WHAT THE TASK ASKS. Which lines run from the one containing "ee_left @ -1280" to the end of the listing? Copy them out exactly, leaving out the rest.

MATERIAL TO PROCESS.
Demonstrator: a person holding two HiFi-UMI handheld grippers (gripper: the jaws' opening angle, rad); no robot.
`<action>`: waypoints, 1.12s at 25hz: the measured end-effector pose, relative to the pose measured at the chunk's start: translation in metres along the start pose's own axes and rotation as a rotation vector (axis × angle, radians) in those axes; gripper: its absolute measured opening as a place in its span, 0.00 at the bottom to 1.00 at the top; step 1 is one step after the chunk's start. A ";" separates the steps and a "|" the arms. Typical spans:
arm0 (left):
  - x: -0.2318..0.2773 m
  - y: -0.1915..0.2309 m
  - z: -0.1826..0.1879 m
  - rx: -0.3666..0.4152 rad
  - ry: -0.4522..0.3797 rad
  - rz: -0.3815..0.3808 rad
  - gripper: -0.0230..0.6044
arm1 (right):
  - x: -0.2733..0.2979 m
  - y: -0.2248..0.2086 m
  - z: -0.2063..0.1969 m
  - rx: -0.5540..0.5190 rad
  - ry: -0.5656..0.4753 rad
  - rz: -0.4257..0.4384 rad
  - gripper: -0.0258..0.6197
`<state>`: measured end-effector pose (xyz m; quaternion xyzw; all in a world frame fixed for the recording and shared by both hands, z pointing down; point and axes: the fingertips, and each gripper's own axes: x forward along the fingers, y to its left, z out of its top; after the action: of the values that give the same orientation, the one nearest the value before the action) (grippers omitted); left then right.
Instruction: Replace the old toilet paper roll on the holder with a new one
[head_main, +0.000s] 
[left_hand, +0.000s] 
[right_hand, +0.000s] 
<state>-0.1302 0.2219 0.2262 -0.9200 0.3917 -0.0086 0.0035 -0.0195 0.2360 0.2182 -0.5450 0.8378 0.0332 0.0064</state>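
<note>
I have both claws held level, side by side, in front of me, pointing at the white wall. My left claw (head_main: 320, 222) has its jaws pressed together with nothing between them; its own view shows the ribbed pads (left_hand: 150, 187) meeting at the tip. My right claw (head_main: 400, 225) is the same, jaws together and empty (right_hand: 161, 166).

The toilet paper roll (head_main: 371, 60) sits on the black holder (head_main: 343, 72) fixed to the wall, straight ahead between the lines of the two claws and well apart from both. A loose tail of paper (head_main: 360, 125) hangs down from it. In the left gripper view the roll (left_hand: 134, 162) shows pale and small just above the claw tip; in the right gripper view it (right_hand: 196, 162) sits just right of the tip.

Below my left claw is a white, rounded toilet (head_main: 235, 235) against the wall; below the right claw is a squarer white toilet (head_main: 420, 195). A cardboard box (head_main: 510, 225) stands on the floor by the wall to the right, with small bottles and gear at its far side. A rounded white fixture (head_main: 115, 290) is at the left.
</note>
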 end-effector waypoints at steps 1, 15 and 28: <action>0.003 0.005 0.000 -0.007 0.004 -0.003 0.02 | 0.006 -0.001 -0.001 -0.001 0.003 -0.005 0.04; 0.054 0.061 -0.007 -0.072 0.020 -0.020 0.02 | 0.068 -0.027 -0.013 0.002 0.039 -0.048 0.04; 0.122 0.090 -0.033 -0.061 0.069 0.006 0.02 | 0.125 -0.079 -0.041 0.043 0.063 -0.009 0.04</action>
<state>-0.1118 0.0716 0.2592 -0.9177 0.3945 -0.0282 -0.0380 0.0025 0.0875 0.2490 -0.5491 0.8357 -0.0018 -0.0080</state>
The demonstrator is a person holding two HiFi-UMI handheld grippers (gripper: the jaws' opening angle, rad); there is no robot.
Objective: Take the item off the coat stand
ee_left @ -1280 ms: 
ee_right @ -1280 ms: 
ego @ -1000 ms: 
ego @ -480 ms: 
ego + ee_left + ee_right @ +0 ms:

SOLUTION FOR THIS EXERCISE.
ee_left @ -1280 ms: 
ee_right @ -1280 ms: 
ego @ -1000 ms: 
ego @ -480 ms: 
ego + ee_left + ee_right @ +0 ms:

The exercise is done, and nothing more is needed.